> **Your goal**:
An exact reproduction of all entries is expected.

(Records from a data source)
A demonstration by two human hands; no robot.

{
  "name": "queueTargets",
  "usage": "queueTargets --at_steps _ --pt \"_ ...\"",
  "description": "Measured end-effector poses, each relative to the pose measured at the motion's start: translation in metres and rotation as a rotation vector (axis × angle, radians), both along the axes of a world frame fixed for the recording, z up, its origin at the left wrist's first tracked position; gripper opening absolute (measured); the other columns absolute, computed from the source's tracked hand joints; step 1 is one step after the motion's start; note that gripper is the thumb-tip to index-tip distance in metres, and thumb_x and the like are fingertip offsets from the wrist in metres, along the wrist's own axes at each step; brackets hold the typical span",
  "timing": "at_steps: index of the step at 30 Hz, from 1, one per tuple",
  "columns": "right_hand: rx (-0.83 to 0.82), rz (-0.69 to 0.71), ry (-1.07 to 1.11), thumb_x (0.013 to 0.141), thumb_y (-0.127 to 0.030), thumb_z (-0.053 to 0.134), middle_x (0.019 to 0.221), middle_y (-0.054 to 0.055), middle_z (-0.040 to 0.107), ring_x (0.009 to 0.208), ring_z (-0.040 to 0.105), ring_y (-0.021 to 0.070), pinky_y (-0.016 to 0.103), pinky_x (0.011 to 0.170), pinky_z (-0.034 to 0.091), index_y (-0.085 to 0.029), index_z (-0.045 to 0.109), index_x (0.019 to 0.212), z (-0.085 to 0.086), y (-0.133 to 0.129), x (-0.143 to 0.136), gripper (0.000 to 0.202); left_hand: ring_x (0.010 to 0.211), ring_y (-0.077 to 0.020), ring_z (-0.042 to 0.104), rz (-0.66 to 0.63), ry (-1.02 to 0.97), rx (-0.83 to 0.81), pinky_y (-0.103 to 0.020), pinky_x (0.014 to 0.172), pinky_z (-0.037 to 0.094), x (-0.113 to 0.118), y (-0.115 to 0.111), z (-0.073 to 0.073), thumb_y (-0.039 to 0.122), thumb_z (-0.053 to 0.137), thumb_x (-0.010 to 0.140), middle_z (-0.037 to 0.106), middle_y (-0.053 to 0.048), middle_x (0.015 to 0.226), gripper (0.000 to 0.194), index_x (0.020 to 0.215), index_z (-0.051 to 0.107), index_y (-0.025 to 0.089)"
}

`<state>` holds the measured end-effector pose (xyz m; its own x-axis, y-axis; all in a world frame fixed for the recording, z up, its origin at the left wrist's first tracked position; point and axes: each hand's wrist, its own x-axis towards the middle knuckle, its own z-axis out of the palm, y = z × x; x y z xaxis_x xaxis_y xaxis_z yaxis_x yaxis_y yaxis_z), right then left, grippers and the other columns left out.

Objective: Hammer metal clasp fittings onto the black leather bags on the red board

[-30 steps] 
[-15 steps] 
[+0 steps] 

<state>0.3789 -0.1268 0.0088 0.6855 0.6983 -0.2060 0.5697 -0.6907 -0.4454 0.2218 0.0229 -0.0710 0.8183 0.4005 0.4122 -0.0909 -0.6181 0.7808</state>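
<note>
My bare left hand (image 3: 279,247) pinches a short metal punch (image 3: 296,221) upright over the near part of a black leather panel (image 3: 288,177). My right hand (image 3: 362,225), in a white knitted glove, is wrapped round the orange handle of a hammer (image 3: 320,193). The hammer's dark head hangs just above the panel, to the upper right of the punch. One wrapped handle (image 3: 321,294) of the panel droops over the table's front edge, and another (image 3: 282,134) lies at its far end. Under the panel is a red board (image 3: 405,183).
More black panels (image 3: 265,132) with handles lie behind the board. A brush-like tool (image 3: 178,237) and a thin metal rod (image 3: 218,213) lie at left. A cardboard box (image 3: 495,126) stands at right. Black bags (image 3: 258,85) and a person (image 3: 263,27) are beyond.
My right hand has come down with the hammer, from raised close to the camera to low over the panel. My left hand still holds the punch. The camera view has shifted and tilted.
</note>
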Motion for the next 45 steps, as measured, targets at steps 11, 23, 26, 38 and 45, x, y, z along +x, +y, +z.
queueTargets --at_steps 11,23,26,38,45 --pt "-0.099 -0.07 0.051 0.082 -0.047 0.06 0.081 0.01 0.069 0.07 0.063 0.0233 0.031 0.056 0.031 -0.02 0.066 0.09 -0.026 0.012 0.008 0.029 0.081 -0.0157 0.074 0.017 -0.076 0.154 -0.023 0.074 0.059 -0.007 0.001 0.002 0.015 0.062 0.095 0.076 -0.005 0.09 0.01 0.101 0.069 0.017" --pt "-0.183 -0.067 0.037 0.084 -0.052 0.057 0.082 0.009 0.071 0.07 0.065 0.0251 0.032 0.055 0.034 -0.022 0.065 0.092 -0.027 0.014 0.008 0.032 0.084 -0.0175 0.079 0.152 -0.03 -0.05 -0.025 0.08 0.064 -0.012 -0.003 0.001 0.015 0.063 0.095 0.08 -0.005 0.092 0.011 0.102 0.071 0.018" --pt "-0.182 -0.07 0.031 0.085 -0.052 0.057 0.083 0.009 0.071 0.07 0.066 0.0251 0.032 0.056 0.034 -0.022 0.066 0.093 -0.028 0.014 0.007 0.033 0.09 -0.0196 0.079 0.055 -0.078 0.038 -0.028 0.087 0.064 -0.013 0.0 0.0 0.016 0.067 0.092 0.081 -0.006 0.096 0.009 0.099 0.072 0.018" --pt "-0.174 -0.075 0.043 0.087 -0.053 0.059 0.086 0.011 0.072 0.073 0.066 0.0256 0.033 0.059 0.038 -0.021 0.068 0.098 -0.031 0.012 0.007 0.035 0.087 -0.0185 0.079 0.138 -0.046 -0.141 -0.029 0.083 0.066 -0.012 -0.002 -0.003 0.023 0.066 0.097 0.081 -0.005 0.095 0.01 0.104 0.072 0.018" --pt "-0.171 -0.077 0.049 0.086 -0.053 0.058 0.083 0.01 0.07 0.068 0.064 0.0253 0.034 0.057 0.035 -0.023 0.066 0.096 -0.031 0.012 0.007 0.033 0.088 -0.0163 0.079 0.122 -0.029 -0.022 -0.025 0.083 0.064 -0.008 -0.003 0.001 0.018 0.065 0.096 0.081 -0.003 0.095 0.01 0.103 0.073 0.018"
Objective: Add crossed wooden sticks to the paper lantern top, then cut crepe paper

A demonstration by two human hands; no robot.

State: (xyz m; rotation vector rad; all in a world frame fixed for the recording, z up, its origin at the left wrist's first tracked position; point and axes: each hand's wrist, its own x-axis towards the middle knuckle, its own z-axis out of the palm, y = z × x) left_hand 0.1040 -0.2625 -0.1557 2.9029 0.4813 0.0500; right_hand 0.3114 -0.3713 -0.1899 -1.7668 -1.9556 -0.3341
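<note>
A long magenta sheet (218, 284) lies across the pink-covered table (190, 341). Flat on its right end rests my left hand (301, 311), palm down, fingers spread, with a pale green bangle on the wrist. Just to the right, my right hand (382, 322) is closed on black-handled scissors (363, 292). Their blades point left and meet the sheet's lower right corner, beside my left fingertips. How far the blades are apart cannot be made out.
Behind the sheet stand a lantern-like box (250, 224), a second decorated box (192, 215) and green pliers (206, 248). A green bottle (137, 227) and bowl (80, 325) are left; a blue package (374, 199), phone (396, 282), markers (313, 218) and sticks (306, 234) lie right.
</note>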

> **Answer area**:
A demonstration by two human hands; no robot.

{
  "name": "queueTargets",
  "usage": "queueTargets --at_steps _ --pt \"_ ...\"",
  "description": "Measured end-effector poses, each relative to the pose measured at the motion's start: translation in metres and rotation as a rotation vector (axis × angle, radians), both along the axes of a world frame fixed for the recording, z up, its origin at the left wrist's first tracked position; gripper opening absolute (measured); the other columns absolute, computed from the source's tracked hand joints; step 1 is one step after the motion's start; note that gripper is the thumb-tip to index-tip distance in metres, and thumb_x and the like are fingertip offsets from the wrist in metres, along the wrist's own axes at each step; brackets hold the typical span",
  "timing": "at_steps: index of the step at 30 Hz, from 1, one per tuple",
  "columns": "right_hand: rx (-0.83 to 0.82), rz (-0.69 to 0.71), ry (-1.07 to 1.11), thumb_x (0.013 to 0.141), thumb_y (-0.127 to 0.030), thumb_z (-0.053 to 0.134), middle_x (0.019 to 0.221), middle_y (-0.054 to 0.055), middle_z (-0.040 to 0.107), ring_x (0.009 to 0.208), ring_z (-0.040 to 0.105), ring_y (-0.021 to 0.070), pinky_y (-0.016 to 0.103), pinky_x (0.011 to 0.170), pinky_z (-0.034 to 0.091), index_y (-0.085 to 0.029), index_z (-0.045 to 0.109), index_x (0.019 to 0.212), z (-0.085 to 0.086), y (-0.133 to 0.129), x (-0.143 to 0.136), gripper (0.000 to 0.202); left_hand: ring_x (0.010 to 0.211), ring_y (-0.077 to 0.020), ring_z (-0.042 to 0.104), rz (-0.66 to 0.63), ry (-1.02 to 0.97), rx (-0.83 to 0.81), pinky_y (-0.103 to 0.020), pinky_x (0.014 to 0.172), pinky_z (-0.037 to 0.094), x (-0.113 to 0.118), y (-0.115 to 0.111), z (-0.073 to 0.073), thumb_y (-0.039 to 0.122), thumb_z (-0.053 to 0.137), thumb_x (-0.010 to 0.140), middle_z (-0.037 to 0.106), middle_y (-0.053 to 0.048), middle_x (0.015 to 0.226), gripper (0.000 to 0.194), index_x (0.020 to 0.215), index_z (-0.051 to 0.107), index_y (-0.025 to 0.089)"
}

`<state>` holds the measured end-effector pose (xyz m; its own x-axis, y-axis; all in a world frame fixed for the recording, z up, its origin at the left wrist's first tracked position; point and axes: each hand's wrist, its own x-axis towards the middle knuckle, its own z-axis out of the palm, y = z × x; x y z xaxis_x xaxis_y xaxis_z yaxis_x yaxis_y yaxis_z), right then left, grippers and the other columns left out.

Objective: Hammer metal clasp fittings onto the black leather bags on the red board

[-30 steps] 
[-15 steps] 
[+0 steps] 

<state>0.3789 -0.1268 0.0088 0.6855 0.6983 -0.2060 0.5697 -0.6907 -0.4454 0.2218 0.0229 -0.0710 0.8183 0.4005 0.4122 -0.0909 -0.6181 0.7808</state>
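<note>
My bare left hand (image 3: 279,247) pinches a short metal punch (image 3: 296,221) upright over the near part of a black leather panel (image 3: 288,177). My right hand (image 3: 362,225), in a white knitted glove, is wrapped round the orange handle of a hammer (image 3: 320,193). The hammer's dark head hangs just above the panel, to the upper right of the punch. One wrapped handle (image 3: 321,294) of the panel droops over the table's front edge, and another (image 3: 282,134) lies at its far end. Under the panel is a red board (image 3: 405,183).
More black panels (image 3: 265,132) with handles lie behind the board. A brush-like tool (image 3: 178,237) and a thin metal rod (image 3: 218,213) lie at left. A cardboard box (image 3: 495,126) stands at right. Black bags (image 3: 258,85) and a person (image 3: 263,27) are beyond.
My right hand has come down with the hammer, from raised close to the camera to low over the panel. My left hand still holds the punch. The camera view has shifted and tilted.
</note>
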Motion for the next 45 steps, as measured, targets at steps 11, 23, 26, 38 and 45, x, y, z along +x, +y, +z.
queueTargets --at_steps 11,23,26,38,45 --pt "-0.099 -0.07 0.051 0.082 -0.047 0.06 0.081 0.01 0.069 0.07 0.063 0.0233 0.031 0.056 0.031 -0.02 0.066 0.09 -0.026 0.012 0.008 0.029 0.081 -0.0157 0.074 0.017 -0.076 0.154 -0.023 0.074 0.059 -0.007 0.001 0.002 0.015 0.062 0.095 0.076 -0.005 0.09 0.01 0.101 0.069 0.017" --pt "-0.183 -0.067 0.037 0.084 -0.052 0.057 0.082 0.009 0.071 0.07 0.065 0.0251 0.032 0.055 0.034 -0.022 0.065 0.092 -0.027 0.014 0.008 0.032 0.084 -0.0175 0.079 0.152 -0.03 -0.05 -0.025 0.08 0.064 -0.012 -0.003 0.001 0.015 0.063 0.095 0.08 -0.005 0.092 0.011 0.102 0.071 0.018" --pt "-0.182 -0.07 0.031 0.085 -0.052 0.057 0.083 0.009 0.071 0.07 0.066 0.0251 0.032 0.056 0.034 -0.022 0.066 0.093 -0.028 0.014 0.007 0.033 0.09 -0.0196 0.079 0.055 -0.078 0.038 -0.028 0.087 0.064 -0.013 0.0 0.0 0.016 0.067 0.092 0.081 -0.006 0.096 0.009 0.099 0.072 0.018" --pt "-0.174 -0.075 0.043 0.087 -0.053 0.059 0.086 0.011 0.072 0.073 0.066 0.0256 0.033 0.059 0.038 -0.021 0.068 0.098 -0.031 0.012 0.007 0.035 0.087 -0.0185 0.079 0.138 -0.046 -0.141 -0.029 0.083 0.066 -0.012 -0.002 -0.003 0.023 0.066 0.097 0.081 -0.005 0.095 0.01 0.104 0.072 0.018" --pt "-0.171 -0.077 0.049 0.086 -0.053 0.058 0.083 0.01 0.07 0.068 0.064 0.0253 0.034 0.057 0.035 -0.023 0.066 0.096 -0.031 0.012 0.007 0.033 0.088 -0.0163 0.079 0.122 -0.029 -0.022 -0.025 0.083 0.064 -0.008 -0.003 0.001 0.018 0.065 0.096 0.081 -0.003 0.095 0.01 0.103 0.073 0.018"
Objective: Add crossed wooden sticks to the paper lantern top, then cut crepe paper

A demonstration by two human hands; no robot.

State: (xyz m; rotation vector rad; all in a world frame fixed for the recording, z up, its origin at the left wrist's first tracked position; point and axes: each hand's wrist, its own x-axis towards the middle knuckle, its own z-axis out of the palm, y = z × x) left_hand 0.1040 -0.2625 -0.1557 2.9029 0.4813 0.0500; right_hand 0.3114 -0.3713 -0.1899 -1.7668 -1.9556 -0.3341
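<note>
A long magenta sheet (218, 284) lies across the pink-covered table (190, 341). Flat on its right end rests my left hand (301, 311), palm down, fingers spread, with a pale green bangle on the wrist. Just to the right, my right hand (382, 322) is closed on black-handled scissors (363, 292). Their blades point left and meet the sheet's lower right corner, beside my left fingertips. How far the blades are apart cannot be made out.
Behind the sheet stand a lantern-like box (250, 224), a second decorated box (192, 215) and green pliers (206, 248). A green bottle (137, 227) and bowl (80, 325) are left; a blue package (374, 199), phone (396, 282), markers (313, 218) and sticks (306, 234) lie right.
</note>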

The given answer completes the exercise.